/sha1

Verilog implementation of the SHA-1 cryptgraphic hash function

Primary LanguageCoqBSD 2-Clause "Simplified" LicenseBSD-2-Clause

sha1

Introduction

Verilog implementation of the SHA-1 cryptgraphic hash function. The functionality follows the specification in NIST FIPS 180-4.

The implementation is iterative with one cycle/round. The initialization takes one cycle. The W memory is based around a sliding window of 16 32-bit registers that are updated in sync with the round processing. The total latency/message block is 82 cycles.

There are top level wrappers that provides interface for easy integration into a System on Chip (SoC). This interface contains mesage block and digest registers to allow a host to load the next block while the current block is being processed.
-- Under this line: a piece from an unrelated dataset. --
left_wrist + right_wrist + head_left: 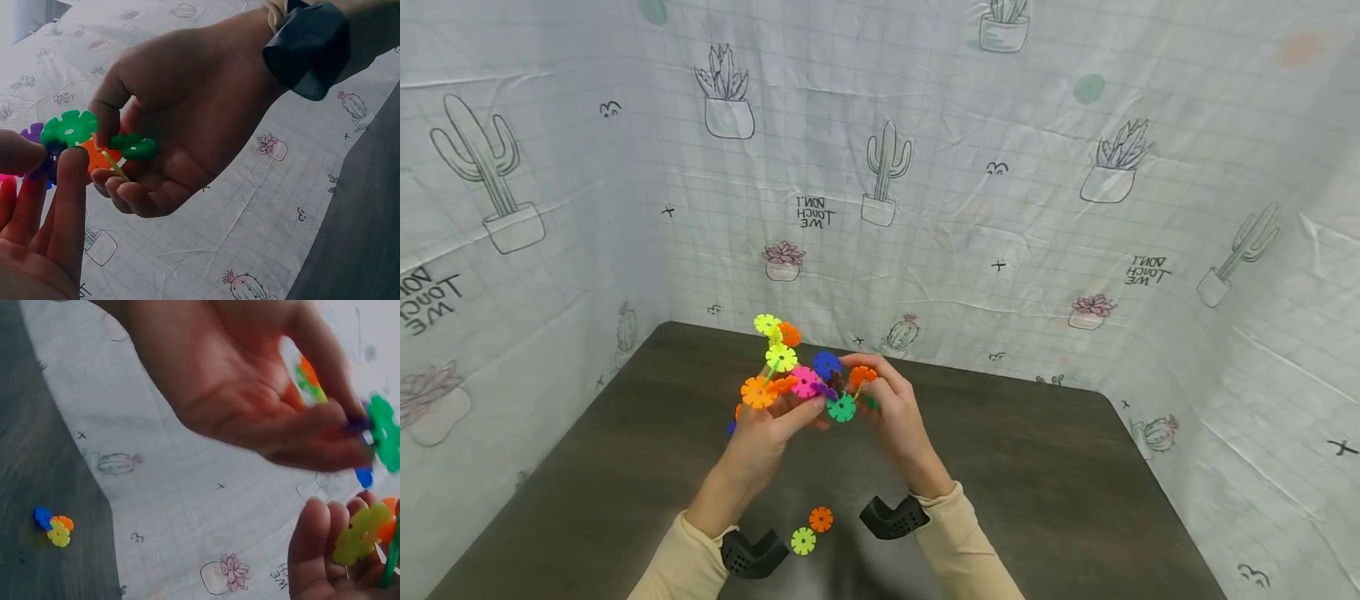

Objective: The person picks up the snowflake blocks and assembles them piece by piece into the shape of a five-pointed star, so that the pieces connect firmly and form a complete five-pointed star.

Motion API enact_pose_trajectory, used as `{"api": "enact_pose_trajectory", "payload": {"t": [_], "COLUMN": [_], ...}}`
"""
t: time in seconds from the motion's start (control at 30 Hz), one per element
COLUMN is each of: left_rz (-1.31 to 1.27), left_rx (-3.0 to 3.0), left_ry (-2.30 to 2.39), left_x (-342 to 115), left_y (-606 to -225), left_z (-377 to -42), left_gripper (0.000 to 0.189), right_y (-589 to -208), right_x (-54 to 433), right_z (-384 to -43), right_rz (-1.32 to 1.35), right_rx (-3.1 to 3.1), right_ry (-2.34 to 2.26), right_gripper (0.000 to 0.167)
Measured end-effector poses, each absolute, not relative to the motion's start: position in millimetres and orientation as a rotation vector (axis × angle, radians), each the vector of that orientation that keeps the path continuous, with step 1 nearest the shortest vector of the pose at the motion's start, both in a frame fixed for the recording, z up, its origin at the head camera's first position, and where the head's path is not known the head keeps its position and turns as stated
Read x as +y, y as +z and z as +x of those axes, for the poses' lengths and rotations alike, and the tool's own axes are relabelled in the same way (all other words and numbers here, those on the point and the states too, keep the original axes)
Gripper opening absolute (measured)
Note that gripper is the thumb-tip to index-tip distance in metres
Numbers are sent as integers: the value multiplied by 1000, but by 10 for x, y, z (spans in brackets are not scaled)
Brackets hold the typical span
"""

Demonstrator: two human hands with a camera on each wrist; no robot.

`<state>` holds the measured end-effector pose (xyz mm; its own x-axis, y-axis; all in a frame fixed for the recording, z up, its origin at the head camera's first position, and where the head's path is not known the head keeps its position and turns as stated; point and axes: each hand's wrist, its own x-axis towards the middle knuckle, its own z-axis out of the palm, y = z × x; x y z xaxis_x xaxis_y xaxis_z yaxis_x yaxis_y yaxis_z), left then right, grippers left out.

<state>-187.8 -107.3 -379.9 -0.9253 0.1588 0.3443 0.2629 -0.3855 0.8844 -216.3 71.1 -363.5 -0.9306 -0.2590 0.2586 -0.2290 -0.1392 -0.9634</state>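
My left hand (767, 442) grips a chain of interlocking flower-shaped discs between thumb and fingers. Yellow, orange, pink, purple and blue discs show in it; a pink disc (805, 382) is near the thumb and a blue disc (827, 365) near the far end. A teal-green disc (70, 127) sits at the left fingertips. My right hand (898, 417), close beside the chain, pinches a small joined group: an orange disc (862, 377), a yellow disc (355, 540) and a green disc (140, 147), the green one near the palm. Fingers partly hide where chain and group meet.
On the dark table (1037, 483) lie a loose orange disc (822, 519) and a yellow-green disc (803, 541), between the forearms. A blue disc (42, 517) lies with orange and yellow ones beyond the left hand. Cactus-print cloth (940, 208) surrounds the table's back and sides.
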Motion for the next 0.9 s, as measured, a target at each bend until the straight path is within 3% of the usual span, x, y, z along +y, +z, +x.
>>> {"api": "enact_pose_trajectory", "payload": {"t": [0.3, 0.6, 0.9], "left_rz": [-814, -380, -299], "left_rx": [-1653, -1762, -1813], "left_ry": [-2570, -2630, -2550], "left_x": [-1085, -941, -812], "left_y": [-3804, -3691, -3618], "left_z": [-1860, -1775, -1694], "left_gripper": [39, 9, 14], "right_y": [-3643, -3572, -3373], "right_x": [726, 856, 1215], "right_z": [-2026, -1960, -1929], "right_rz": [-779, -877, -851], "right_rx": [2415, 2319, 2470], "right_ry": [-2105, -2253, -2235], "right_gripper": [22, 18, 14]}}
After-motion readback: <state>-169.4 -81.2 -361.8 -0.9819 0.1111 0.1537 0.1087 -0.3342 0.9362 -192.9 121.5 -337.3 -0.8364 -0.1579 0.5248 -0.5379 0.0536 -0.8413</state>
The implementation also includes a functional model written in Python.

Implementation details

The sha1 design is divided into the following sections.
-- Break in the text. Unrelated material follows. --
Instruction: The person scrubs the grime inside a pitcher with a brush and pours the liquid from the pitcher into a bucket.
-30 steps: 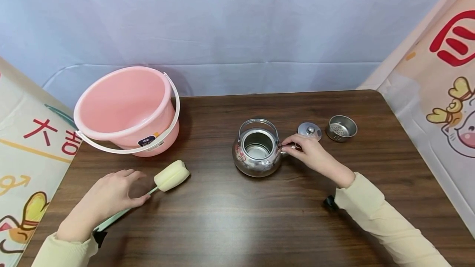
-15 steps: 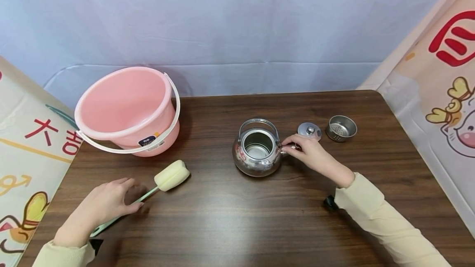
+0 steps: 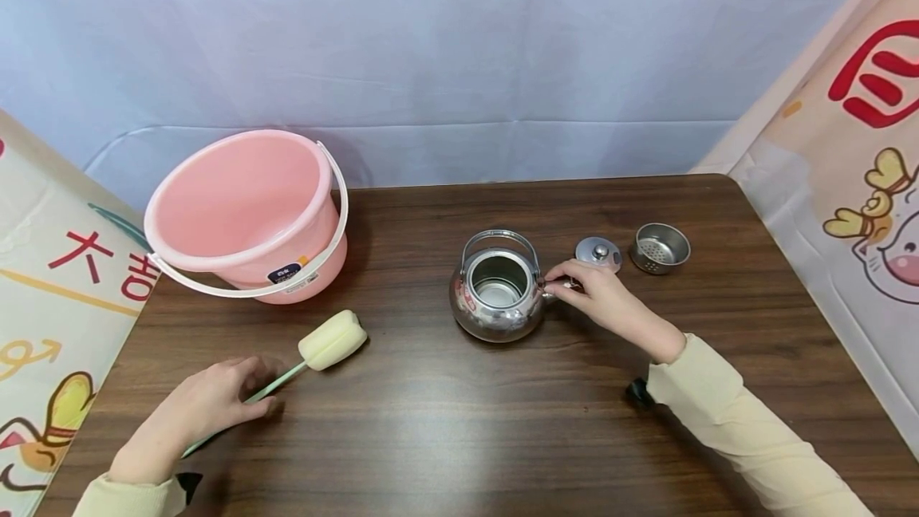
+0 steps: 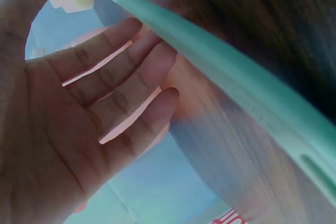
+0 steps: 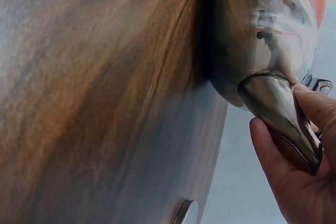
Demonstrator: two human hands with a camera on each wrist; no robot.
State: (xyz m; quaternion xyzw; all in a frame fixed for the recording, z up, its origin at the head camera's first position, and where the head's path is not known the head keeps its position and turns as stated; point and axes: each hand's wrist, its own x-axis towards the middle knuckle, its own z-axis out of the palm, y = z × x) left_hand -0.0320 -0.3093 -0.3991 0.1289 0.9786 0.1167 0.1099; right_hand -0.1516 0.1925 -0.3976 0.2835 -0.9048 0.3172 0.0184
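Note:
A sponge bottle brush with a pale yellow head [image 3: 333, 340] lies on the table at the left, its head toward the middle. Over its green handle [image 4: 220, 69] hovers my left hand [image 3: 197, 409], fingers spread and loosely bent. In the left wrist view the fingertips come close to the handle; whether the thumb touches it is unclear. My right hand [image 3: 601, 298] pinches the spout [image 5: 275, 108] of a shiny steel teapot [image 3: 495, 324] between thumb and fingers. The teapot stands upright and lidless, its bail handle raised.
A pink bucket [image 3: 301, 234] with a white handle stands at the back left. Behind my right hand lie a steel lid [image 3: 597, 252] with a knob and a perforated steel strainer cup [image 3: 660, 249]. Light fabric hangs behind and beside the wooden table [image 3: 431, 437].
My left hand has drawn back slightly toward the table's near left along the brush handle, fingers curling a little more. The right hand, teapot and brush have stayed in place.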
  • src/rtl - RTL source files
  • src/tb - Testbenches for the RTL files
  • src/model/python - Functional model written in python
  • doc - documentation (currently not done.)
  • toolruns - Where tools are supposed to be run. Includes a Makefile for building and simulating the design using Icarus Verilog

The actual core consists of the following files:

  • sha1_core.v - The core itself with wide interfaces.
  • sha1_w_mem.v - W message block memort and expansion logic.
  • sha1_k_constants.v - K constants ROM memory.
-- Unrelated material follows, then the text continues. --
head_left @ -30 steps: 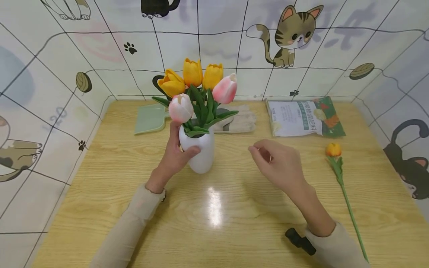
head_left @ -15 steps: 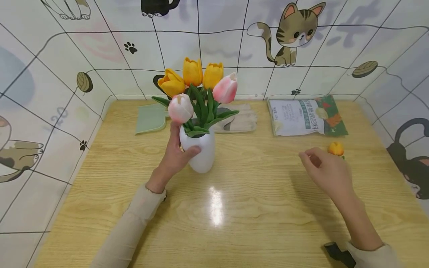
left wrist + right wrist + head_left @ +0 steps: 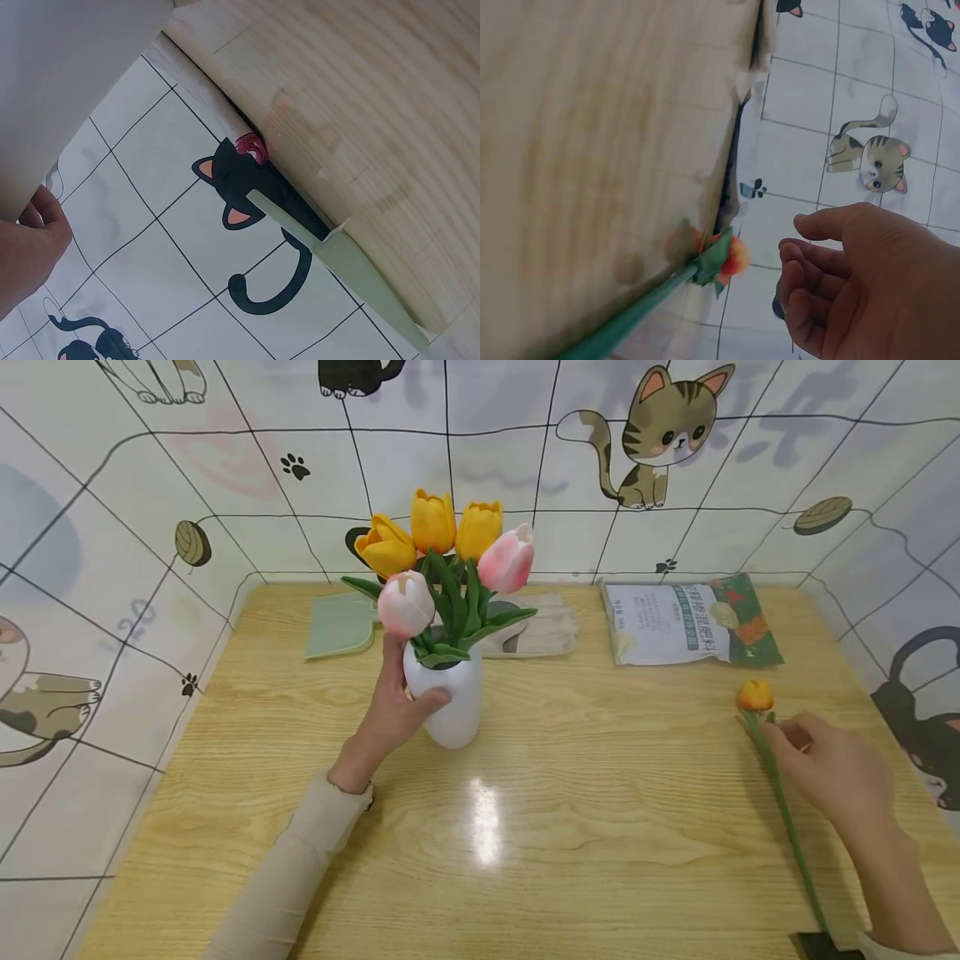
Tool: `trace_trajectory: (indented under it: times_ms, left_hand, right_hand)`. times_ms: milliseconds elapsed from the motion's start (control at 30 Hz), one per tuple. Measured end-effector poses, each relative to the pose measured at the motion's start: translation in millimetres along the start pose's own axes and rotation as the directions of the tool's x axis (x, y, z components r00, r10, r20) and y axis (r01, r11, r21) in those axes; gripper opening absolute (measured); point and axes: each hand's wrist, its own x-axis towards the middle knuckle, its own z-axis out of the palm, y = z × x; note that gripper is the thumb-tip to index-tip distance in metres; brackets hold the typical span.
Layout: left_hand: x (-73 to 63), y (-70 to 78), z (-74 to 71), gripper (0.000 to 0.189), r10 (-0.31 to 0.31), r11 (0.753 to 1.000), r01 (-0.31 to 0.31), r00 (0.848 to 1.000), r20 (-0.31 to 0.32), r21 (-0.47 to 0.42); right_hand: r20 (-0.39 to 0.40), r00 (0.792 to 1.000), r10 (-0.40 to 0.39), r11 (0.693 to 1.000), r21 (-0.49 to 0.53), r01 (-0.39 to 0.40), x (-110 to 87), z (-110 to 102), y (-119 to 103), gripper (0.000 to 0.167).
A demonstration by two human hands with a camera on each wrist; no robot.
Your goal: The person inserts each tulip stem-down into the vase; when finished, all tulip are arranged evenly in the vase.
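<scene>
In the head view my left hand (image 3: 397, 702) grips a white vase (image 3: 456, 706), thumb across its front. Yellow tulips (image 3: 432, 522) and pink-white tulips (image 3: 406, 603) with green leaves stand in it. The left wrist view has the vase's side (image 3: 60, 82) close up, with part of the left hand (image 3: 30, 247). On the right, a single orange-yellow tulip (image 3: 755, 695) lies on the table with its long stem (image 3: 787, 814) toward the front. My right hand (image 3: 840, 772) is beside its upper leaves. In the right wrist view, loosely bent fingers (image 3: 799, 300) appear apart from the tulip (image 3: 736, 256).
Behind the vase lie a pale green dustpan (image 3: 339, 625) and pale gloves (image 3: 543, 625). A white and green printed bag (image 3: 667, 622) lies at the back right. Cat-patterned walls (image 3: 495, 468) border the wooden table (image 3: 585, 827) at the back and sides.
My right hand has moved rightward from beside the vase to the single tulip's upper stem. The left hand and vase have stayed in place.
</scene>
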Motion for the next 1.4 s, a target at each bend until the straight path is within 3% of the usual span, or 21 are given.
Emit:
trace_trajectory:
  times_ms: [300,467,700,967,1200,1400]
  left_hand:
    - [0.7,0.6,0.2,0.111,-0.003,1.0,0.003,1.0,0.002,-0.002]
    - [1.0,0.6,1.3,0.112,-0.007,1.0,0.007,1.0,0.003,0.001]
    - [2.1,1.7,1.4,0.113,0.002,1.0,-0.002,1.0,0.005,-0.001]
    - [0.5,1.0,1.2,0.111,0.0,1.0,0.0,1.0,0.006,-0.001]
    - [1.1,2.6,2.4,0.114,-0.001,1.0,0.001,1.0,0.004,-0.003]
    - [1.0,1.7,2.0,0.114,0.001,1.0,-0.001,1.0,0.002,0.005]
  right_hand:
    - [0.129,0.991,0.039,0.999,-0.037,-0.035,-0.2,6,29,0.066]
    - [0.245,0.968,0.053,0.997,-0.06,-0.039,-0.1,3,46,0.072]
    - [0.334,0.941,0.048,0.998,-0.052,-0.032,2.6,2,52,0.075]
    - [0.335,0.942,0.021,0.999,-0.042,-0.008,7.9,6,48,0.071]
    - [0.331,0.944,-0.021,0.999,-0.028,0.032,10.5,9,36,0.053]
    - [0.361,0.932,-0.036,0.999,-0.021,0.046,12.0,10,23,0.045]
The top level entity is called sha1_core. This entity has wide interfaces (512 bit block input, 160 bit digest). In order to make it usable you probably want to wrap the core with a bus interface.

Unless you want to provide your own interface you therefore also need to select one top level wrapper. There are two wrappers provided:

  • sha1.v - A wrapper with a 32-bit memory like interface.
  • wb_sha1.v - A wrapper that implements a Wishbone interface.

Do not include both wrappers in the same project.

The core (sha1_core) will sample all data inputs when given the init or next signal. the wrappers provided contains additional data registers. This allows you to load a new block while the core is processing the previous block.

FPGA-results

Altera Cyclone FPGAs

Implementation results using Altera Quartus-II 13.1.

** Altera Cyclone IV E **

  • EP4CE6F17C6
  • 2913 LEs
  • 1527 regs
  • 107 MHz

** Altera Cyclone IV GX **

  • EP4CGX22CF19C6
  • 2814 LEs
  • 1527 regs
  • 105 MHz

** Altera Cyclone V **

  • 5CGXFC7C7F23C8
  • 1124 ALMs
  • 1527 regs
  • 104 MHz

Xilinx FPGAs

Implementation results using ISE 14.7.

** Xilinx Spartan-6 **

  • xc6slx45-3csg324
  • 1589 LUTs
  • 564 Slices
  • 1592 regs
  • 100 MHz

TODO

  • Documentation

Status

(2014-11-07):

Core has been completed for quite a while. Added new implementation results for Spartan-6.

(2013-02-25)

Updated README with some more information about the design.

(2014-02-23):

Added reset of W-memory registers. This reduce the size of the implementation with 16 LEs - one for each register.

(2014-02-23):

Changed the W-memory into a sliding window with 16 32-bit registers. A massive improvement in resource utilization. The old results:

  • 10718 LEs
  • 3575 Regs
  • 103 MHz

The new results:

  • 2829 LEs
  • 1527 regs
  • 105 MHz

(2014-02-21):

The core is basically done and should be ready to use. But the functional verification should be more thorough.

Several minor updates to core RTL and TB after synthesis using Altera Quartus II tool. The core now builds to a complete FPGA design without any design warnings. And we have some performance results too. See above.

(2014-02-20):

The core now generates the correct digest for single and double block messages. We need to fix the top level wrapper and build for FPGA before the core is somewhat completed.

(2014-01-29):

Completed the Python based functional model. It might need some polishing, but works and can be used to drive the RTL implementation.

Updated the W memory scheduler to a version without circular buffer and ahead-of-use processing similar to what is used in the SHA-256 core.

The W memory scheduler has been verified to be functionally correct and has been synthesized using Altera Quartus-II 13.1 without errors and design related warnings.

(2014-01-29):

Initial draft. Based on the SHA-256 core.